Email your whatapp conversation to yourself. It will come as an attachment. Then take screen shot of some part of each month, then paste the screen shot on a word document. That's it. Print it and ready! I did the same with emails and skype. Good luck.


----------



## OrganisedChaos (Mar 26, 2013)

You can screen shot what's app whilst you're using it, just make sure the date is visible and email to yourself to print. You could also print screen any communication via a pc then paste it to a word document. That way the ECO actually sees the application being used rather than just the text.


----------



## Sifedine (Apr 29, 2014)

*Settlement visa*

hi everyone,

i have been refused lately for my settlement visa back in algiers, and i received this news in april, the refusal was based on 2 payslips missing,a letter of employment, and me overstaying in UK. i have gathered all the missing papers,and my lawyer told me to not worry about the overstaying issue, so i appealed against the decision last week and i was wondering how long for the tribunal to take the 140 pounds from my wifes acc? is that a chance for the decision to be overturned by the ECM? and is it realy not an issue for overstaying in UK as it is a settlement visa i'm applying for? 

your advice will be much appriciated thank you.


----------



## nyclon (Apr 3, 2011)

Sifedine said:


> hi everyone,
> 
> i have been refused lately for my settlement visa back in algiers, and i received this news in april, the refusal was based on 2 payslips missing,a letter of employment, and me overstaying in UK. i have gathered all the missing papers,and my lawyer told me to not worry about the overstaying issue, so i appealed against the decision last week and i was wondering how long for the tribunal to take the 140 pounds from my wifes acc? is that a chance for the decision to be overturned by the ECM? and is it realy not an issue for overstaying in UK as it is a settlement visa i'm applying for?
> 
> your advice will be much appriciated thank you.


Since you have a lawyer you should be directing all your questions or him or her.
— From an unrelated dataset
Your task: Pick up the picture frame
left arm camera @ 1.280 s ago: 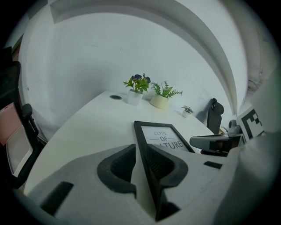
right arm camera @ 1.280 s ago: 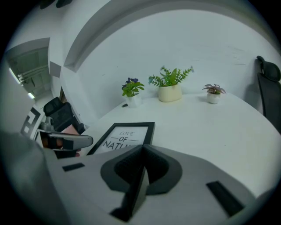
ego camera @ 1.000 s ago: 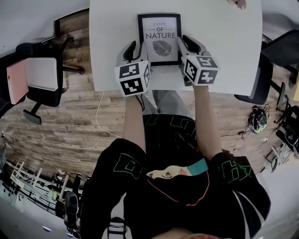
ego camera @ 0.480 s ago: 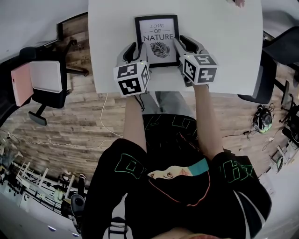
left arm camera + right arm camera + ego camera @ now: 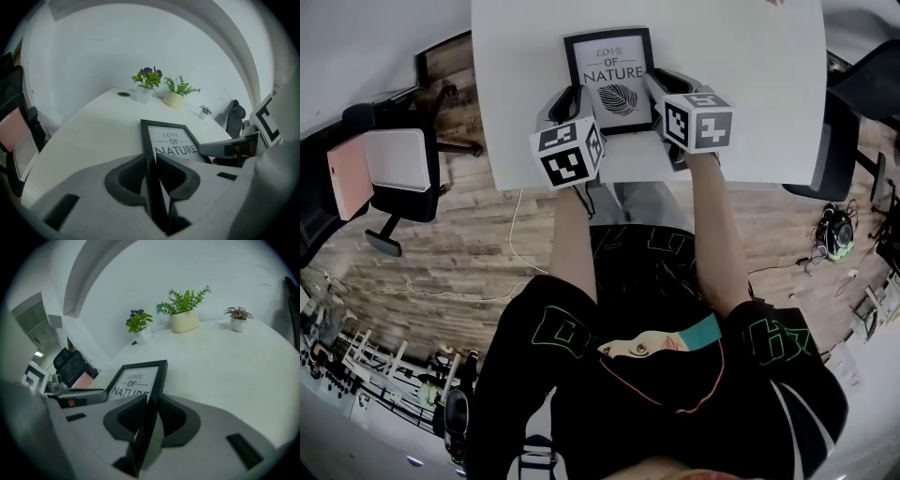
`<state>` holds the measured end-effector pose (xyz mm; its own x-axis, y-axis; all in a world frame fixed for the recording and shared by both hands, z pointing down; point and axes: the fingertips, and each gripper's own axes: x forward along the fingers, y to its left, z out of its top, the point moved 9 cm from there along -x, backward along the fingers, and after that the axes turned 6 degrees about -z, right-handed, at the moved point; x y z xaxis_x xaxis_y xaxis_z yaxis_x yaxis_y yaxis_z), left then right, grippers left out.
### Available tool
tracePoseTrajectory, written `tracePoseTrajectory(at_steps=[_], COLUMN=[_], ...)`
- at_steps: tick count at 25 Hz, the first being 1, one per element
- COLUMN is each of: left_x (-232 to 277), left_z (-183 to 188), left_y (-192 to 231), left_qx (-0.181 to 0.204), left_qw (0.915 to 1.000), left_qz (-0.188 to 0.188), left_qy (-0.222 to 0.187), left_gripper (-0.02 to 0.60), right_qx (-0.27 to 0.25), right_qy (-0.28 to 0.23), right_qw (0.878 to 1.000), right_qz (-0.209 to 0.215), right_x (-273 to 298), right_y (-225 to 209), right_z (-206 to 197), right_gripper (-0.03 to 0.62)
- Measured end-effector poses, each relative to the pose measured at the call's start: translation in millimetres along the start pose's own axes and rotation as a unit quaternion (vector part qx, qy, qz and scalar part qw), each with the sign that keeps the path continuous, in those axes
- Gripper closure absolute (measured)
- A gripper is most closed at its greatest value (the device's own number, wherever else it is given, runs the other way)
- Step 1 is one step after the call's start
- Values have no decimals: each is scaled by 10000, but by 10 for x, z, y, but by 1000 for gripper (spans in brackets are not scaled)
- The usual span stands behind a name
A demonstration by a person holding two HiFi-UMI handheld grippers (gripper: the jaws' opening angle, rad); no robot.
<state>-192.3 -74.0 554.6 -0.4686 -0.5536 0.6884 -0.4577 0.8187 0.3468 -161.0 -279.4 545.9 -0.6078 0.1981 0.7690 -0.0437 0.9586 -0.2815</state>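
Observation:
A black picture frame [image 5: 609,75] with a "Love of Nature" leaf print lies near the front edge of the white table [image 5: 741,94]. My left gripper [image 5: 570,101] straddles the frame's left edge and my right gripper [image 5: 666,89] its right edge. In the left gripper view the frame [image 5: 171,140] runs edge-on between the jaws of the left gripper [image 5: 151,176]. These jaws are closing, with both pads against the black rim. In the right gripper view the frame [image 5: 136,380] is clamped by the right gripper [image 5: 151,416] in the same way, and its jaws are closing too.
Three small potted plants [image 5: 183,310] stand at the table's far side. An office chair holding a pink pad [image 5: 389,169] is left of the table, and a dark chair [image 5: 839,141] is at its right. A white cable [image 5: 516,234] trails over the wooden floor.
The head view has shifted a little, so the table and frame sit higher in the picture. The right gripper has tilted slightly. Both grippers stay on the frame's side edges.

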Motion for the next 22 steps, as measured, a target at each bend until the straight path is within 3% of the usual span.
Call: tracePoseTrajectory(at_steps=[6, 22], left_x=[-31, -260], left_z=[52, 731], left_y=[-57, -351], left_qx=[40, 512], left_qw=[10000, 9948], left_qz=[68, -92], left_qy=[-35, -873], left_gripper=[508, 509], right_qx=[54, 10], right_qy=[59, -1051], right_qw=[9999, 9944], right_qz=[-80, -74], right_x=[-47, -505], right_y=[-12, -29], right_z=[13, 566], right_gripper=[514, 516])
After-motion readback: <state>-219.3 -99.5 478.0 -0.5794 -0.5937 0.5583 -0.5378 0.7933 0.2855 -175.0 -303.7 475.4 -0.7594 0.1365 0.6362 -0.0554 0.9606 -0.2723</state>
That is what you paying them for.


----------



## Joppa (Sep 7, 2009)

If it goes to the tribunal, reckon up to a year. If the ECM overturns, maybe a few months but that doesn't seem likely as you were correctly turned down.


----------



## Skyfall81 (May 1, 2014)

Joppa said:


> If it goes to the tribunal, reckon up to a year. If the ECM overturns, maybe a few months but that doesn't seem likely as you were correctly turned down.


Thanks for ur answer joppa,

I was indeed turned down correctly, for being carless with providing all the requriement, and overstaying in uk. And thats why i decided to apply from outiside the uk in the first place, starting fresh. but i was wondering if theres a chance for the ECM to overturn the decision if i provide all they asked for? Is that any cases simular to this that they been overturned, Thank u in advance


----------



## Skyfall81 (May 1, 2014)

nyclon said:


> Since you have a lawyer you should be directing all your questions or him or her. That is what you paying them for.


Hi, 

Thank u for ur answer tho, i have done so but sometimes solicitors dont give u the right or just do what they r payed for, whish is the procedure of appealing, no extra. Therefore i was seeking advice in this forum to get an answer. 

thank u for ur advice


----------



## Skyfall81 (May 1, 2014)

Shingirayi Robson said:


> Hi  I'm so sorry for your refusal. I am still waiting I know how stressful it is. Can you quote your refusal letter? Because the documents you handed in appear fine to me because that's what I handed in too; except I added emails worth 4 years for proof of relationship; though I AM NOT AN EXPERT. With regards to English requirement I think to put the matter to sleep just do one of the accepted English tests listed on the ukba website/ English requirement. I did IELTS. Please note I'm also a newbie. So just responding according to what I did


Hi there,

I am realy sorry for ur refusal tho, i am in the simular position and like u said, its pretty stressful the waiting time. I have read your comment and since u have been going through an appeal, which i have done my self last week, i was hoping u could tell me how long it took for the tribunal to widthdraw the money from your account as a fee for the hearing? 

Thank u in advance


----------